Cancer Research UK has awarded two researchers from the University of Edinburgh prestigious fellowships as part of a series of grants given to new investigators who are set to become the eminent cancer scientists of the future.
Dr Julie Welburn and Dr Simon Wilkinson will each receive a six-year Career Development Fellowship award of around £1,100,000.
The charity has awarded £12 million to 10 exceptional researchers from across the country to develop their careers and to aid exciting discoveries that will help more people beat cancer than ever before.
Career Development Fellowships support promising junior researchers who have developed an impressive research career to run their own research group for the first time.
Dr Welburn will use the fellowship to study how the genetic material in our cells is correctly transferred as the cells divide, which will give clues as to how this process goes wrong in some cancers.
Dr Welburn said: “I am honoured to receive such as prestigious award. I am grateful that Cancer Research UK is supporting me in this critical stage of my scientific career.”

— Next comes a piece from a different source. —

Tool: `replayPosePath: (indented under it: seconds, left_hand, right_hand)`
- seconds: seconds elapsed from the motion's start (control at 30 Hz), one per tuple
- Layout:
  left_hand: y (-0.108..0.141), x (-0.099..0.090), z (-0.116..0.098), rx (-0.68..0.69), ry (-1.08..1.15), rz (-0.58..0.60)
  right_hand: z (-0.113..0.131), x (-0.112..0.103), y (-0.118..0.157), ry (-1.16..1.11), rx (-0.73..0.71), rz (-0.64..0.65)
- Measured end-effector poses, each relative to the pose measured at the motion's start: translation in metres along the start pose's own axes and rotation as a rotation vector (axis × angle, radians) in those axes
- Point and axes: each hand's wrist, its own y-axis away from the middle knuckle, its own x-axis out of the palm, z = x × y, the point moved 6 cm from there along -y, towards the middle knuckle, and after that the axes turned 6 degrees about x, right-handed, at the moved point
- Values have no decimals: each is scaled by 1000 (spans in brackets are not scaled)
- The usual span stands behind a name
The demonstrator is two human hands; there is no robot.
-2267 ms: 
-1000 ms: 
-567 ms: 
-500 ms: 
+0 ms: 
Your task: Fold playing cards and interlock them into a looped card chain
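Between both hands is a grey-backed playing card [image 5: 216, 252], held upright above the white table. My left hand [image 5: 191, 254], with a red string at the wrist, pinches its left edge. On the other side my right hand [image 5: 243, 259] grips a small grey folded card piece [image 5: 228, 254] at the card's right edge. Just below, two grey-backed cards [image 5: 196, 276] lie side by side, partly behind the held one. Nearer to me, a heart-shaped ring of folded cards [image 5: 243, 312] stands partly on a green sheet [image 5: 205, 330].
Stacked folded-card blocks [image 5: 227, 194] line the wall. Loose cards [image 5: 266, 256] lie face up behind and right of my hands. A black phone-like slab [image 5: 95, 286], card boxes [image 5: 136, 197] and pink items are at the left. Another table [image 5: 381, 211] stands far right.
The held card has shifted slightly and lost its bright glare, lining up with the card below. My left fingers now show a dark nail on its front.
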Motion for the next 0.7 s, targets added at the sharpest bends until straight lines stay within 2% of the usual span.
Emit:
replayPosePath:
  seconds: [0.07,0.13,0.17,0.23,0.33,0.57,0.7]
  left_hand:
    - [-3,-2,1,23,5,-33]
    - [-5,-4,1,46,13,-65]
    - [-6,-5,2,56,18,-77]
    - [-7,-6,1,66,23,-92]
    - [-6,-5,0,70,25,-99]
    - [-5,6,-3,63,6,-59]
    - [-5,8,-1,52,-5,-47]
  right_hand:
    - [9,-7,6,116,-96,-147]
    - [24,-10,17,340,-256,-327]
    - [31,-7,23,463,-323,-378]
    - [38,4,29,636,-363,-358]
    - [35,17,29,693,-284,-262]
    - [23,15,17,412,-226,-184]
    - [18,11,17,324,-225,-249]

Dr Wilkinson will use the fellowship to look at how a cell’s own machinery is used to promote tumour growth and survival in lung cancer, which will provide new targets for drugs that stop or prevent cancer development.
Dr Wilkinson said: “This fellowship will allow me to answer important questions about the defects in cell signalling that drive lung cancer and to explore potential therapeutic exploitation of these abnormalities.”
Professor Margaret Frame is chair of the panel of world-renowned cancer experts that helped to select these scientists and science director at the Edinburgh Cancer Research UK Centre. She said: “It was highly competitive and we ended up with an excellent set of individuals. Now Cancer Research UK will nurture their talent and their passion for cancer research.
“I am always amazed by the breadth of wonderful new innovation and ideas that I see at these interviews. The funding from Cancer Research UK will give these ten scientists the time and resources to take on challenging problems in cancer. It will be exciting to see what comes out of these projects over the next few years. I look forward to watching them develop their own independent careers and join the next generation of cancer research leaders in the UK and internationally.”
Cancer survival rates have doubled since the 1970s and Cancer Research UK’s work has been at the heart of that progress.
Cancer Research UK spends around £33 million each year in Scotland, including funding research at the Edinburgh Cancer Research UK Centre on developing new ways to treat, diagnose and prevent bowel, breast and ovarian cancers.